Wenn Glocken an verhungernde Kinder erinnern

Wundern Sie sich nicht, wenn Freitagnachmittag plötzlich die Glocken minutenlang wie wild läuten.

Es ist ein Weckruf. Fünf Minuten lang werden am Freitag um 15 Uhr in ganz Österreich die Glocken läuten. Sie läuten für Millionen hungernde Kinder, für Hunderte Millionen Frauen und Männer. Und sie werden an jene über drei Millionen Kinder unter fünf Jahren erinnern, die letztes Jahr an den Folgen von Unterernährung sterben mussten. Mussten sie? Nein, es müssten nicht jedes Jahr Millionen Kinder sterben, wenn Regierungen in Entwicklungsländern weniger korrupt wären, das Bevölkerungswachstum in Afrika eingedämmt würde oder wenn nicht billige landwirtschaftliche Produkte der Industriestaaten, die mit Milliarden gefördert werden, die Produkte der kleinen Bauern vor Ort konkurrenzieren würden. Oder wenn jene unvorstellbaren 1,3 Milliarden Tonnen an Lebensmitteln, die die Wohlstandsgesellschaften jedes Jahr in den Müll werfen, auf die Esstische der über 800 Millionen Unterernährten umgeleitet werden könnten.
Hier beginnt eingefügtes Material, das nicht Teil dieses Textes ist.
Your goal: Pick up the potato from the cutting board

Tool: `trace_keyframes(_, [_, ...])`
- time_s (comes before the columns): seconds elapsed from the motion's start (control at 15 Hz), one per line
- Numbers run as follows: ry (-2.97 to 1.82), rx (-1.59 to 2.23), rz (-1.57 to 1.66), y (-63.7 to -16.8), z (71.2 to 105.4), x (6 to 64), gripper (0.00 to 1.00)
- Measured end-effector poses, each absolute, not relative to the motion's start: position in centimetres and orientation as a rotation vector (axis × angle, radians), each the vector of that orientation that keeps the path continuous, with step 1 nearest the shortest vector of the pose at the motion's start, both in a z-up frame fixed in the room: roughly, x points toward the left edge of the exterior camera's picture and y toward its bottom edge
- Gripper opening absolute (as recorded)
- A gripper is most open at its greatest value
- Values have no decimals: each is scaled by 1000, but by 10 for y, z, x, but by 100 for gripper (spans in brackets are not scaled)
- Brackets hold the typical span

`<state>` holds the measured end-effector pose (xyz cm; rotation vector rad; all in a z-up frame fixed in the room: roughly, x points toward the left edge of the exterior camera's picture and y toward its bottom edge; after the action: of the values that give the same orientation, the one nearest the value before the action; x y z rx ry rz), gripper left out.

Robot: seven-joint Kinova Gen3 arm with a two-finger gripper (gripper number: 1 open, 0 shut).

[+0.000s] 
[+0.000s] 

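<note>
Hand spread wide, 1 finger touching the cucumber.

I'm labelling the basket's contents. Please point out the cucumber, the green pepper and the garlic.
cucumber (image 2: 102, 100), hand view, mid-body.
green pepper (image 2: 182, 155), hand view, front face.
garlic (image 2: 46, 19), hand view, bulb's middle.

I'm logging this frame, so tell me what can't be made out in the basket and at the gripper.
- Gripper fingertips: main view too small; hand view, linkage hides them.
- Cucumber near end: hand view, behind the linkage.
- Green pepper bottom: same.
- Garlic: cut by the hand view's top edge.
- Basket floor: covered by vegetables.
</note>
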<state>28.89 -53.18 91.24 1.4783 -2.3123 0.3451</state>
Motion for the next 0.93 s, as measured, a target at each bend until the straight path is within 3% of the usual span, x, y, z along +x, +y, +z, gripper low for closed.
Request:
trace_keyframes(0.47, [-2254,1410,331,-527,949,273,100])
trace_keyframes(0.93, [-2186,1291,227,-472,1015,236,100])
Es gibt viele „wenn“, die einem während des Glockenläutens durch den Kopf gehen können. Die Glocken könnten aber auch anderes relativieren. Wie die Aussage, dass sich 29 Prozent der EU-Bürger noch immer keinen einwöchigen Urlaub leisten können, in Österreich sind es übrigens nur 13 Prozent. Woran solche Statistiken angesichts Millionen unterernährter Kinder und der Warnung der WHO vor einem coronabedingt noch größeren Ernährungsnotstand erinnern? An ziemlich luxuriöse Wohlstandsfragen.
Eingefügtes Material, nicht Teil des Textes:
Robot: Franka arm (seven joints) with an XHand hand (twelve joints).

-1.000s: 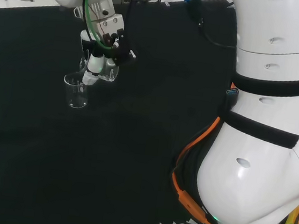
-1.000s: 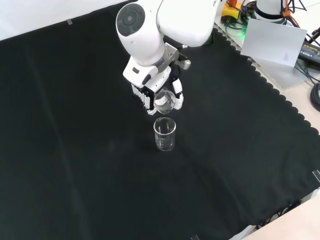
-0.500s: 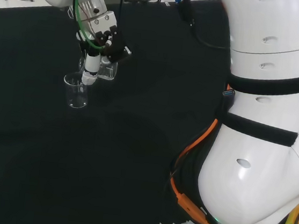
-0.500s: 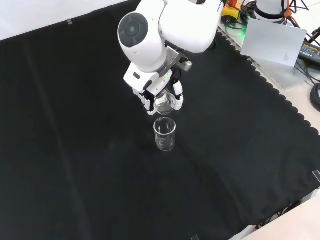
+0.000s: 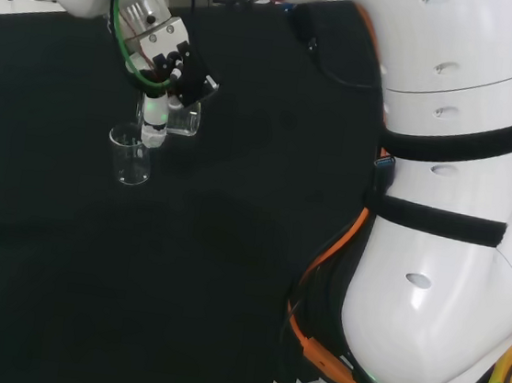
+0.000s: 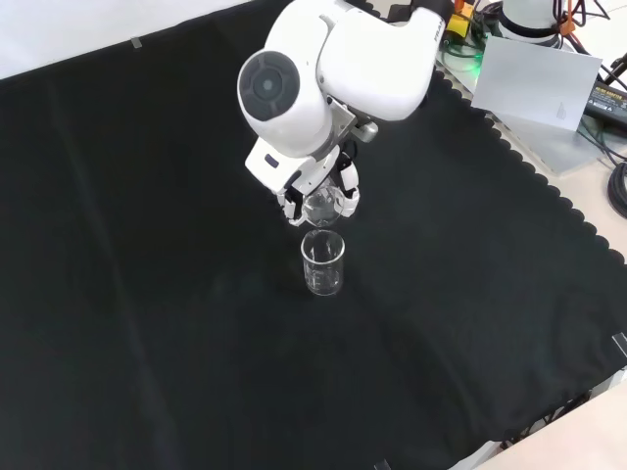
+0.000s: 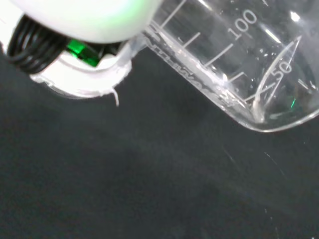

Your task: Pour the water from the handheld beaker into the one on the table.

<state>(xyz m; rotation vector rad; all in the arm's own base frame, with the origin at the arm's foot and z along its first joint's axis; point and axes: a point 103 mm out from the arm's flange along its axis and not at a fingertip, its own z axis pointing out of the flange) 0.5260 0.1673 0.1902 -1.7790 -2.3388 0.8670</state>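
While the hand's (image 6: 315, 188) fingers curl round one tilted beaker (image 6: 321, 207), one upright beaker (image 6: 322, 263) below, black cloth (image 6: 147, 294).

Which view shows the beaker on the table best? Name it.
The front view: the table beaker stands whole and unobstructed on the cloth, just below the hand. The head view shows it smaller, to the left. The wrist view gives no sight of it that I can make out.

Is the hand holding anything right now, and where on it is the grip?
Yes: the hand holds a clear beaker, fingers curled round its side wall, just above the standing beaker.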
Für eine Spende von 20 Euro, rechnet die Caritas vor, könne eine Familie in Afrika einen Monat lang ernährt werden. Ob die vielen „wenn und wenn nicht“ oder das Gefühl der Ohnmacht im Kampf gegen den Hunger ein Grund sein können, nicht selbst aktiv zu werden und zu helfen? Natürlich können sie, aber sie sollten es nicht.